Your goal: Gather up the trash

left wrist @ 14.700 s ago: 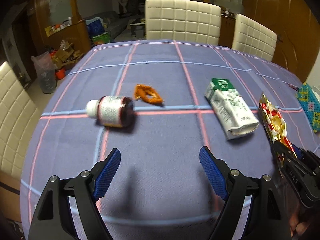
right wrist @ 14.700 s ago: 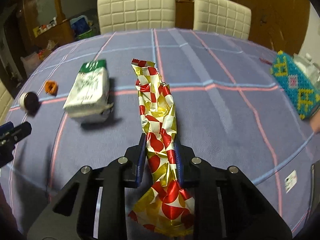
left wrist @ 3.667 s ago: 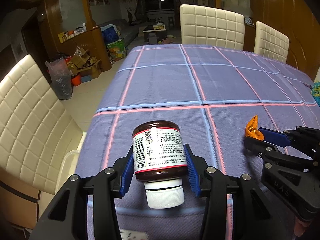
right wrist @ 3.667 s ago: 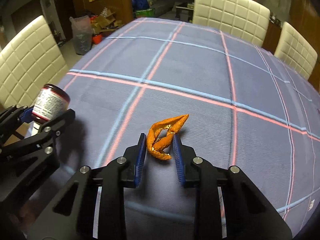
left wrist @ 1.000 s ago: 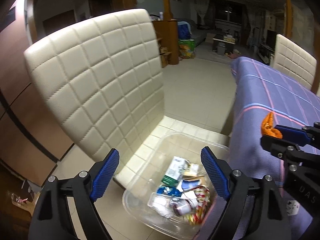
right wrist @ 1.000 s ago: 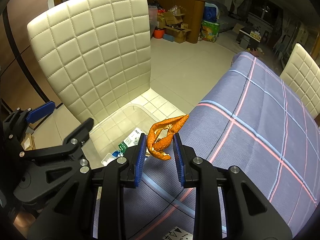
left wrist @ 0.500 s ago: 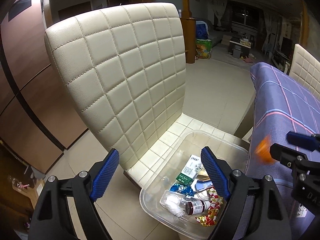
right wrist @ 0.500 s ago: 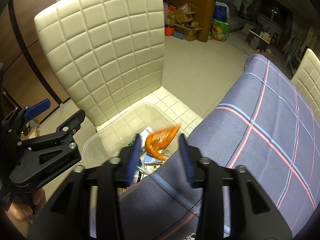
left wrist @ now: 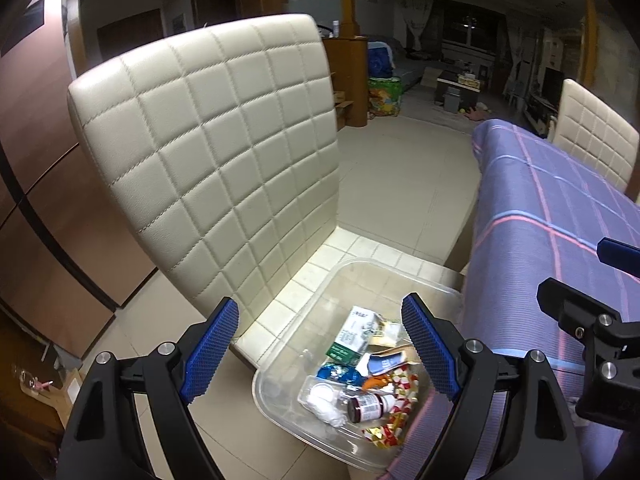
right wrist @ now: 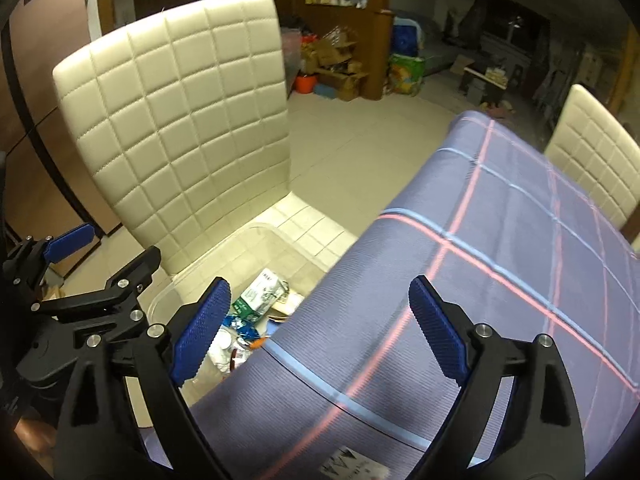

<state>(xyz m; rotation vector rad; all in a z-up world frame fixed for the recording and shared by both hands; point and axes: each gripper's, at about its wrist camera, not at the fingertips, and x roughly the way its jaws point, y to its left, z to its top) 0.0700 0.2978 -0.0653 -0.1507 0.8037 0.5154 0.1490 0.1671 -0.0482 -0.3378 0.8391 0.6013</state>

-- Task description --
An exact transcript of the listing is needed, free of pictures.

-- Answer section --
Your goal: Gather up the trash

left wrist @ 14.700 s ago: 
right wrist @ 14.700 s ago: 
left wrist @ 3.667 s ago: 
right wrist @ 3.667 s ago: 
left wrist @ 1.000 s ago: 
right wrist @ 1.000 s ago: 
left wrist @ 0.500 s ago: 
right wrist @ 0.500 s ago: 
left wrist @ now: 
right wrist @ now: 

<state>(xyz m; rotation vector rad; all in a z-up world frame fixed for the recording and shared by both hands; point and axes: each gripper's, at about its wrist camera, not at the fingertips, and x roughly the way its jaws point, y to its left, z to its top) 0.0700 0.2978 -0.0653 -0.1507 0.8037 0.5154 0.1490 0.1671 -0.0482 -0.3378 0.8391 0.6013</state>

There's nothing left to add to the answer.